Я подавила вздох — вот нафига я попёрлась в этот ресторан? Сейчас бы пожарила дома котлеток, затем сделала бы себе чашку чая и смотрела бы кино, лёжа на диване. Но назвался груздем, как говорится…
Музыка закончилась, и мы вернулись за стол.
Примерно между салатом из крабовых палочек и заливной рыбой, Алексей Петрович вдруг сказал:
— Люба, выходи за меня замуж!
И я подавилась крабовыми палочками.
Прошло три дня, и сегодня у нас была небольшая благотворительная акция. На окраине Калинова жила одинокая старушка, ветеран войны. У неё никого не было, и здоровья уже тоже. Мы должны были помочь ей с ремонтом — поправить забор, крылечко, покрасить это всё и плюс ставни на окнах. В доме нужно было поубирать, побелить стены и вымыть окна. Плюс — перестирать покрывала, занавески, постельное, кое-какую одежду и так далее, по мелочи. А ещё — покрасить табуретки и старый скрипучий буфет с бомбошками.

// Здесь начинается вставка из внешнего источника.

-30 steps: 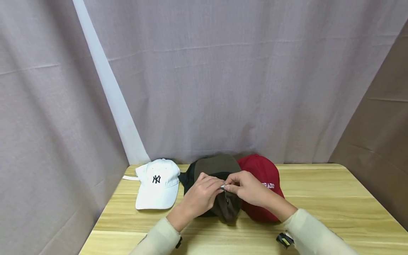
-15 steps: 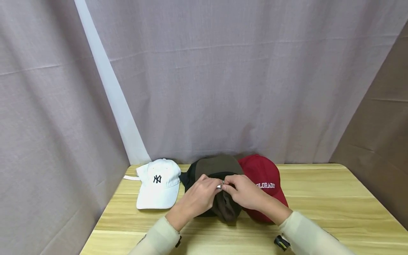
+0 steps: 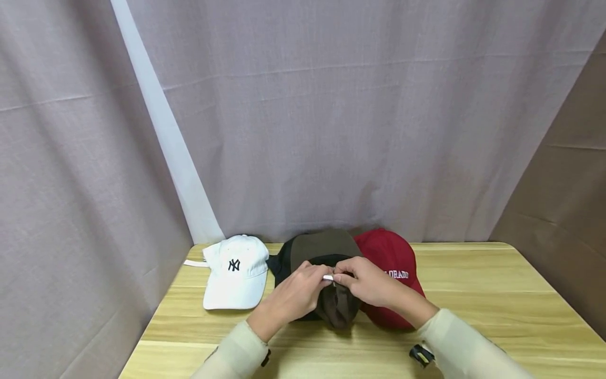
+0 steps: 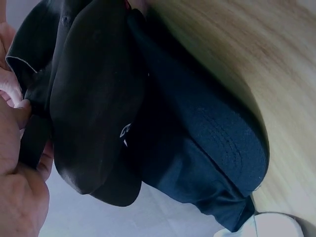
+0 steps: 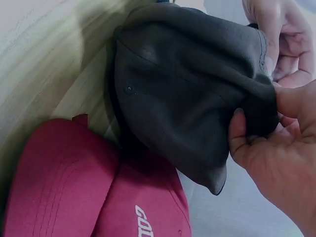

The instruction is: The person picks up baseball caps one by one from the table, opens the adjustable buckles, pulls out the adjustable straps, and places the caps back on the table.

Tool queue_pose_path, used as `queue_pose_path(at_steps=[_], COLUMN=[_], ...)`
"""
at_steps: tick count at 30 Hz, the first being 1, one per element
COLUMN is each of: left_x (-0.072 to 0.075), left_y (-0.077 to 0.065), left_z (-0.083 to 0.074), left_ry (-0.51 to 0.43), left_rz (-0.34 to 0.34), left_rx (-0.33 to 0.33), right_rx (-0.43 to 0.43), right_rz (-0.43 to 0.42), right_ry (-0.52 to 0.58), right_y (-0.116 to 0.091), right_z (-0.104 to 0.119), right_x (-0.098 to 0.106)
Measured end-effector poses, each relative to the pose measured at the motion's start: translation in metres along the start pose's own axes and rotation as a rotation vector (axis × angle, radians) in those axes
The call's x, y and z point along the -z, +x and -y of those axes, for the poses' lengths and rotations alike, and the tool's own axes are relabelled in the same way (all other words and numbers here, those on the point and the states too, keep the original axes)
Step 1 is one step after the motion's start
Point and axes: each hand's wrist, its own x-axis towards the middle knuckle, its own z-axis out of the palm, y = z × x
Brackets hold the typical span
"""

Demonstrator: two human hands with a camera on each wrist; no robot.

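Note:
Mid-table in the head view, a dark brown cap (image 3: 338, 310) hangs from both hands, its rear edge raised between them. My left hand (image 3: 295, 292) pinches the back strap, whose dark band (image 4: 34, 143) shows between the fingers in the left wrist view. A small silvery piece (image 3: 328, 277) glints at the left fingertips. Thumb and fingers of my right hand (image 3: 366, 281) pinch the same strap area from the other side, fingertips close to the left ones. In the right wrist view the brown crown (image 5: 173, 89) sags in folds. Just behind sits a black cap (image 4: 212, 113), partly covered.
A white cap (image 3: 236, 279) with dark NY letters stands at the left, its loose strap (image 3: 195, 263) sticking out. Close by the right hand is a red cap (image 3: 385, 258) with white lettering. The wooden table (image 3: 483, 295) ends at a grey curtain (image 3: 303, 131).
My right hand shifts slightly left, then back right, staying close to the left fingertips. Both hands keep pinching the brown cap's strap. The other caps stay in place.

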Motion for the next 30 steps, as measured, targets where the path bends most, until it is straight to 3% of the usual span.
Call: queue_pose_path(at_steps=[5,11,19,30], left_x=[0.002,0.002,0.002,-0.002], left_y=[0.002,0.002,0.001,0.001], left_z=[0.0,0.001,-0.002,-0.006], left_ry=[-0.019,-0.015,0.015,-0.054], left_rz=[0.017,0.031,0.01,-0.045], left_rx=[0.008,0.037,0.037,0.013], right_rx=[-0.002,-0.002,-0.012,0.027], right_rz=[0.012,-0.038,-0.081,-0.091], right_ry=[0.011,-0.028,-0.008,0.032], right_y=[-0.001,0.0,-0.004,-0.005], right_z=[-0.001,-0.002,-0.001,-0.003], right_x=[0.002,-0.004,-0.013,-0.015])
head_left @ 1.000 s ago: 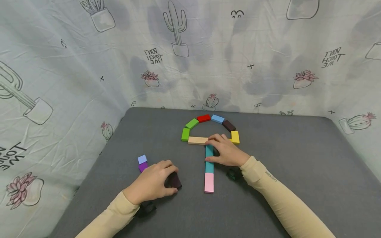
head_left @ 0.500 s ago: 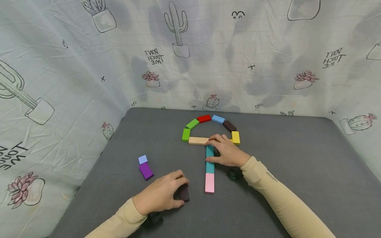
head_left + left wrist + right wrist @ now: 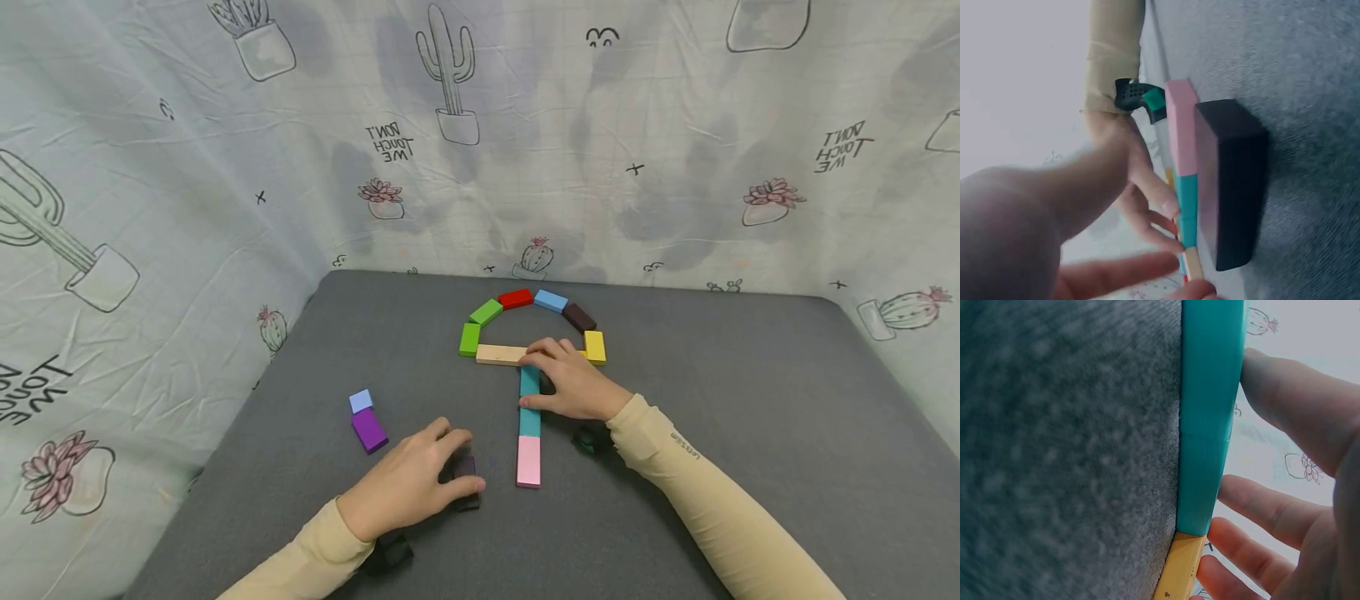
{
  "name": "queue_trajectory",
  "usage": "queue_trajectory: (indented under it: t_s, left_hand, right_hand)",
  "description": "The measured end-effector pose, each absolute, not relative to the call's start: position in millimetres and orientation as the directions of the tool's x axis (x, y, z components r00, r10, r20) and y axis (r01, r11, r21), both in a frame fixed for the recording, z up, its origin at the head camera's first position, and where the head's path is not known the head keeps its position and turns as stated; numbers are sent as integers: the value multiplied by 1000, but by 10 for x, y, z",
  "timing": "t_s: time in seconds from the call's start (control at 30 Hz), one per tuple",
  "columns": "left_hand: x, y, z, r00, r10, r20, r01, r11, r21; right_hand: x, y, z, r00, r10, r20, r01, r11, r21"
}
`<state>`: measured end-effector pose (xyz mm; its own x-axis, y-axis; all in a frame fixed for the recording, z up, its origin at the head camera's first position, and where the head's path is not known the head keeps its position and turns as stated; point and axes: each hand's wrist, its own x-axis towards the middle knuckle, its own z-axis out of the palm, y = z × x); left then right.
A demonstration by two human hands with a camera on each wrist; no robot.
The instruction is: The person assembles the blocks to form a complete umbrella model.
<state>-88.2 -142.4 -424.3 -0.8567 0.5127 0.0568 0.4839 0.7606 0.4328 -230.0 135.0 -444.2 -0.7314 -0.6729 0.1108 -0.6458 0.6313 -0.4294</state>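
My left hand (image 3: 412, 479) hovers with fingers and thumb spread over a dark brown block (image 3: 467, 483), which lies on the grey table. In the left wrist view a gap shows between the fingers and the dark block (image 3: 1235, 187). Fingertips of my right hand (image 3: 573, 383) rest on two teal blocks (image 3: 529, 421) set end to end, and near the natural wood block (image 3: 499, 355). A pink block (image 3: 528, 462) continues the teal line towards me. In the right wrist view the thumb (image 3: 1297, 400) touches the top of a teal block (image 3: 1210, 375).
Beyond the right hand, green (image 3: 486, 312), red (image 3: 516, 298), blue (image 3: 551, 301), dark brown (image 3: 579, 317) and yellow (image 3: 594, 347) blocks form an arch. A purple block (image 3: 369, 429) and a light blue one (image 3: 361, 401) lie at the left. A printed cloth (image 3: 480, 192) hangs behind the table.
My left hand carried the dark block right and towards me, uncovering the purple block, then loosened its fingers from it. The right hand stays in place.
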Motion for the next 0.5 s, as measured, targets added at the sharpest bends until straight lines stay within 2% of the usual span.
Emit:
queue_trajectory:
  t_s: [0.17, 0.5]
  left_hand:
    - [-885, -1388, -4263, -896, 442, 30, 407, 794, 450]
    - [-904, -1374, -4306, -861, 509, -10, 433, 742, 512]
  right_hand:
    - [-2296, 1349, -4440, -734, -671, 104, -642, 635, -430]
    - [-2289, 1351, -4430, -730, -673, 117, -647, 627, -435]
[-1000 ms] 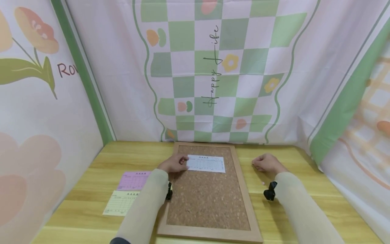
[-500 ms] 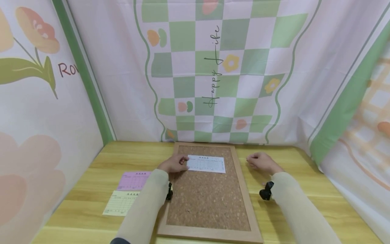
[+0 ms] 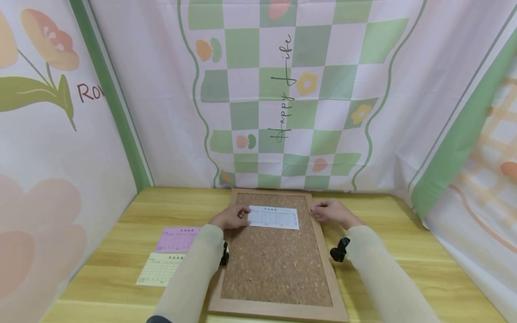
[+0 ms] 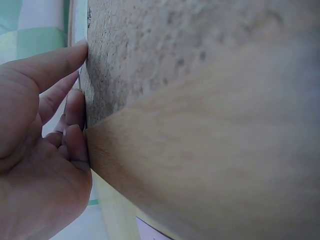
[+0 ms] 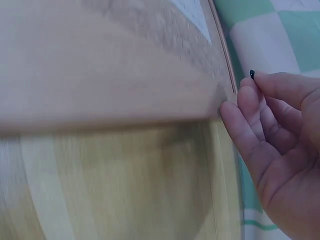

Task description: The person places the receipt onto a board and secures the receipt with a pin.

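A white printed form (image 3: 274,218) lies near the top of the wood-framed cork board (image 3: 272,269). My left hand (image 3: 233,216) touches the form's left edge, its thumb and a finger spread toward the two corners; the other fingers curl under in the left wrist view. Over the board's right frame strip is my right hand (image 3: 333,212), to the right of the form. Between thumb and index finger it pinches a small black pin (image 5: 252,74), of which only the dark end shows. Its other fingers are bent near the frame's edge.
On the table (image 3: 387,278) left of the board lie a pink form (image 3: 175,239) and a pale yellow form (image 3: 155,269), partly covered by the left sleeve. A patterned curtain (image 3: 282,112) hangs right behind the board's far edge.
My right hand has moved left from the table to above the board's right frame strip. The left hand and the white form have stayed in place.
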A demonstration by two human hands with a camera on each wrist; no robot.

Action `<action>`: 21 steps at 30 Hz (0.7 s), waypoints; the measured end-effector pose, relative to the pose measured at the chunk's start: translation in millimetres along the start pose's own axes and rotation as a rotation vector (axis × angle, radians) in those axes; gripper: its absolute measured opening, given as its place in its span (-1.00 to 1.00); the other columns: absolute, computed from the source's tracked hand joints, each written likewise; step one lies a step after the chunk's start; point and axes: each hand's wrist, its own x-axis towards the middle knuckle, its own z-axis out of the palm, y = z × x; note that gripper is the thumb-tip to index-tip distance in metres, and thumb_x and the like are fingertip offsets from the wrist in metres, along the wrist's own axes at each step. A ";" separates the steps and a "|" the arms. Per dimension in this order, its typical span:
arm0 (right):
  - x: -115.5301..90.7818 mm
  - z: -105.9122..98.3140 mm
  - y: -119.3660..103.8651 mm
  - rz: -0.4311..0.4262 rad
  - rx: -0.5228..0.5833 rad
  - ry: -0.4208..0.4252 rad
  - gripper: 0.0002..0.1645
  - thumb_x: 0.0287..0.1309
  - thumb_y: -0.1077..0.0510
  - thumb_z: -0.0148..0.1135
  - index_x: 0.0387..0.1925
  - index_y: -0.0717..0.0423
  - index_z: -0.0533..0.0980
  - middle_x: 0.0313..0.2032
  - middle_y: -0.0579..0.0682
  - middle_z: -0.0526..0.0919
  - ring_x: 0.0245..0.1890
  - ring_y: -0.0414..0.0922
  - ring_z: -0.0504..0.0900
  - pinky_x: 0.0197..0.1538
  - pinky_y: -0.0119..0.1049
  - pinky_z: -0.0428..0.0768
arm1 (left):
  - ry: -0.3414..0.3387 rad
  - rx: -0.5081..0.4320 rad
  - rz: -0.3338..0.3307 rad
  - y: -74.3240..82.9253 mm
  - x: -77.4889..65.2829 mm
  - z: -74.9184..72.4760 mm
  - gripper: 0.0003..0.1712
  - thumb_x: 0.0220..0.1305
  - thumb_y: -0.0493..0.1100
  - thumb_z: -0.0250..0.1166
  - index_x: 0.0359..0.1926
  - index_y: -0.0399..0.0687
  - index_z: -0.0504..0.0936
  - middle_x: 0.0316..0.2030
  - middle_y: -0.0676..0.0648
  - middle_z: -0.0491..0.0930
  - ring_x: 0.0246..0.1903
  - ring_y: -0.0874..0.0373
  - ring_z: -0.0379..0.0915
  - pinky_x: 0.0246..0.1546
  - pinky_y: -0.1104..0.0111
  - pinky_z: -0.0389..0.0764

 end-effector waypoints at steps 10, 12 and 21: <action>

Я обвела взглядом жилище старушки и вздохнула. Любой дом так же, как и любой человек, может рано или поздно обветшать, одряхлеть и даже превратиться в живой труп. Чаще всего в домах, особенно в домах стариков, сохраняется именно та эпоха, когда они были более всего счастливы. Такое впечатление, что люди хотя бы вещами, предметами, обстановкой пытаются удержать те мгновения, когда им было хорошо.
Дом этой старушки застыл где-то в начале пятидесятых.
Вот, казалось бы, разве же тогда было хорошо? Послевоенная разруха, ещё не ушли все эти отголоски боли, страданий… Но тогда всё равно было хорошо. Морально хорошо — была потрясающая человеческая работоспособность, молодой задор, надежда, было движение, стремление к лучшему и вера, что дальше будет ещё лучше. Эх, если бы они только знали, чем всё закончится…
И поэтому мне хотелось не просто, чтобы мы навели здесь порядок, покрасили и побелили. Нет, главное здесь было — удержать вот эту атмосферу дома. Иначе старушка вернется и будет здесь чужая, среди свежеотремонтированных предметов.
Данное мероприятие не было широко распиаренным, но здесь важно было во-первых, помочь человеку (и я не удивлюсь, если Всеволод лелеял далекоидущие планы, что эта бабулька потом пойдёт к нему в секту и отпишет всё добро на них), во-вторых, нужно было продолжить сплочение команды.